I’ve completed a basic working port of Babylon.js ported to use Rollup instead of Gulp + Webpack. You can see my ongoing work at https://github.com/Symbitic/Babylon.js. When it’s complete, Gulp can be removed entirely, and Webpack can be used for just the web applications.
It’s not feature complete yet. It doesn’t build the web apps. It doesn’t build minified yet. It doesn’t handle linting or emitting typescript definitions. And it doesn’t bundle all the separate modules (Core, Gui, Loader, etc) into a single file for single distribution. I’m working on it.
But it does build both ES6 modules and UMD JavaScript for the Core, GUI, Loaders, Materials, PostProcess, ProceduralTextures, and Serializers. All in about 30 seconds.
Why use Rollup
Right now, Babylon is tightly integrated with its build system. That hampers maintainability.
Rollup generates much smaller bundles than Webpack. It can also handle building multiple formats at once.
It also means we can transition away from that Gulp + Webpack mess Babylon currently uses. Rollup builds with just one command: $ npm run build
. And since Rollup is installed automatically, that means no more globally-installed packages.
The only two files used for the entire build process are rollup.config.js
and rollup-plugin-babylon.js
in the root directory. Try checking them out - I don’t even need to use the Tools/Config/
files.
Using
Just run npm run build
. That’s it.
Files are placed in ./dist/rollup/
. I added this directory to .gitignore
, since I really don’t think repos should be committing built files - they should be using NPM and a CDN like UNPKG for that.

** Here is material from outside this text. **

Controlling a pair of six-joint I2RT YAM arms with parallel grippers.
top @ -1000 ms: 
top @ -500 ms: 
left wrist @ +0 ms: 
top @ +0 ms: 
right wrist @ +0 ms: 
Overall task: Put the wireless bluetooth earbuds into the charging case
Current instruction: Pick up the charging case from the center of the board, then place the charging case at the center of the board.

I have tested (though not extensively), and both the ES6 and UMD modules for Core can be loaded in Node.js, though the others (GUI, Loader) don’t work only because they require the “babylonjs” module installed (which it isn’t during development). The UMD modules for Core, GUI, Loaders, and all others load successfully in the browser and are available under the usual BABYLON.
Future
Obviously, I plan to add things like minified builds soon.
I hope to start porting things like linting, testing, type emitting and typedoc away from Gulp tasks and to NPM scripts, IF the developers are okay with that.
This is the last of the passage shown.